For this project, you will use regression modeling to analyze house sales in a northwestern county.
This project uses the King County House Sales dataset, which can be found in kc_house_data.csv
in the data folder in this repo. The description of the column names can be found in column_names.md
in the same folder. As with most real world data sets, the column names are not perfectly described, so you'll have to do some research or use your best judgment if you have questions about what the data means.
It is up to you to decide what data from this dataset to use and how to use it. If you are feeling overwhelmed or behind, we recommend you ignore some or all of the following features:
- date
- view
- sqft_above
- sqft_basement
- yr_renovated
- zipcode
- lat
- long
- sqft_living15
- sqft_lot15
It is up to you to define a stakeholder and business problem appropriate to this dataset.
If you are struggling to define a stakeholder, we recommend you complete a project for a real estate agency that helps homeowners buy and/or sell homes. A business problem you could focus on for this stakeholder is the need to provide advice to homeowners about how home renovations might increase the estimated value of their homes, and by what amount.

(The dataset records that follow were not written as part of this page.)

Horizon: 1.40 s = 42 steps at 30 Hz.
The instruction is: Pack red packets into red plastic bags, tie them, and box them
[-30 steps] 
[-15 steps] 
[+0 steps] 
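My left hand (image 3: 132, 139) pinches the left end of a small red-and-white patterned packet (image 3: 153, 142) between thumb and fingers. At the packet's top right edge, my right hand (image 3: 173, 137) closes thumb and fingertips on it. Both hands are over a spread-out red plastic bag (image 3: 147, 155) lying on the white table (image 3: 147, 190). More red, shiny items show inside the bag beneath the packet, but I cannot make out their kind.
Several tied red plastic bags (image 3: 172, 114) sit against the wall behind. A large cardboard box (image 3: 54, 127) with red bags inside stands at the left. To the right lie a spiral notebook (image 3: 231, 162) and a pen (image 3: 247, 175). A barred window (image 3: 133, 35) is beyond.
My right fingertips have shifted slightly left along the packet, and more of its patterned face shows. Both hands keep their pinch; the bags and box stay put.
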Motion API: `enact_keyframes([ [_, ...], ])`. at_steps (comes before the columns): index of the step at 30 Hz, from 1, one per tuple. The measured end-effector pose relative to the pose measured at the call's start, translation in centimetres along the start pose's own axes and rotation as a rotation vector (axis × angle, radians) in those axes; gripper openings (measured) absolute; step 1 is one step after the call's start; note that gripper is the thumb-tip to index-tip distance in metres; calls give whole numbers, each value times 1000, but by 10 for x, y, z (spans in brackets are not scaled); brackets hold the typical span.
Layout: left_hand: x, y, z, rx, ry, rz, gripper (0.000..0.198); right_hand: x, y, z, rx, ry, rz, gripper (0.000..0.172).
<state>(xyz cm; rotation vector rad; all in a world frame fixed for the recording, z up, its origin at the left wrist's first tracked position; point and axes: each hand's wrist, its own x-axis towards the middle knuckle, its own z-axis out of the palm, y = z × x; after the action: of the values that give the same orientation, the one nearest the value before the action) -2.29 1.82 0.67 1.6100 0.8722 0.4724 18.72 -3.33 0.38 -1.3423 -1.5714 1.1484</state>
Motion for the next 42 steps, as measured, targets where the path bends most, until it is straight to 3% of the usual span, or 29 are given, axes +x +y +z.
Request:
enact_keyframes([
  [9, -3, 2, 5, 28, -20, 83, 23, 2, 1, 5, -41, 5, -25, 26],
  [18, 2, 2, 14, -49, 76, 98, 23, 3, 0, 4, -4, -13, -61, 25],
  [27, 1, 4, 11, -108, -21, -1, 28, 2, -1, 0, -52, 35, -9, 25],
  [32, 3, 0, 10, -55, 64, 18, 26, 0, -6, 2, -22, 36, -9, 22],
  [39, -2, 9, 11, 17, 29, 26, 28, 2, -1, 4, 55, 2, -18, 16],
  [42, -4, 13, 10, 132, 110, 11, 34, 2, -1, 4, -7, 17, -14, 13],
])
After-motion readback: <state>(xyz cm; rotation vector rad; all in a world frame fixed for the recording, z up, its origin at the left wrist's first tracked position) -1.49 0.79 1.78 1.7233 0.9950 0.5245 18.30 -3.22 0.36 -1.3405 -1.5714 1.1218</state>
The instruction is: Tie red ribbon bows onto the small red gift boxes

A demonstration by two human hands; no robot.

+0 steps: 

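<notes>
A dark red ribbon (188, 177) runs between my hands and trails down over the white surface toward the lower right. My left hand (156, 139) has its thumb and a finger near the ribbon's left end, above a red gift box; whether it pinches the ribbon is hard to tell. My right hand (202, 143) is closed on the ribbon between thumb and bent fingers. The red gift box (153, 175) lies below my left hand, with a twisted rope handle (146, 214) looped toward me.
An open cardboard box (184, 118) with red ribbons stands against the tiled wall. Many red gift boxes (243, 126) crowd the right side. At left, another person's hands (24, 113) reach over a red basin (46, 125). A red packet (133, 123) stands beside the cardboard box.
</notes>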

There are three deliverables for this project:
- A GitHub repository
- A Jupyter Notebook
- A non-technical presentation
Review the "Project Submission & Review" page in the "Milestones Instructions" topic for instructions on creating and submitting your deliverables. Refer to the rubric associated with this assignment for specifications describing high-quality deliverables.
-
Your deliverables should explicitly address each step of the data science process. Refer to the Data Science Process lesson from Topic 19 for more information about process models you can use.
-
Your Jupyter Notebook should demonstrate an iterative approach to modeling. This means that you begin with a basic model, evaluate it, and then provide justification for and proceed to a new model. After you finish refining your models, you should provide 1-3 paragraphs discussing your final model - this should include interpreting at least 3 important parameter estimates or statistics.
-
Based on the results of your models, your notebook and presentation should discuss at least two features that have strong relationships with housing prices.
Start on this project by forking and cloning this project repository to get a local copy of the dataset.
We recommend structuring your project repository similar to the structure in the Phase 1 Project Template. You can do this either by creating a new fork of that repository to work in or by building a new repository from scratch that mimics that structure.
Review the "Project Submission & Review" page in the "Milestones Instructions" topic to learn how to submit your project and how it will be reviewed. Your project must pass review for you to progress to the next Phase.
This project will give you a valuable opportunity to develop your data science skills using real-world data. The end-of-phase projects are a critical part of the program because they give you a chance to bring together all the skills you've learned, apply them to realistic projects for a business stakeholder, practice communication skills, and get feedback to help you improve. You've got this!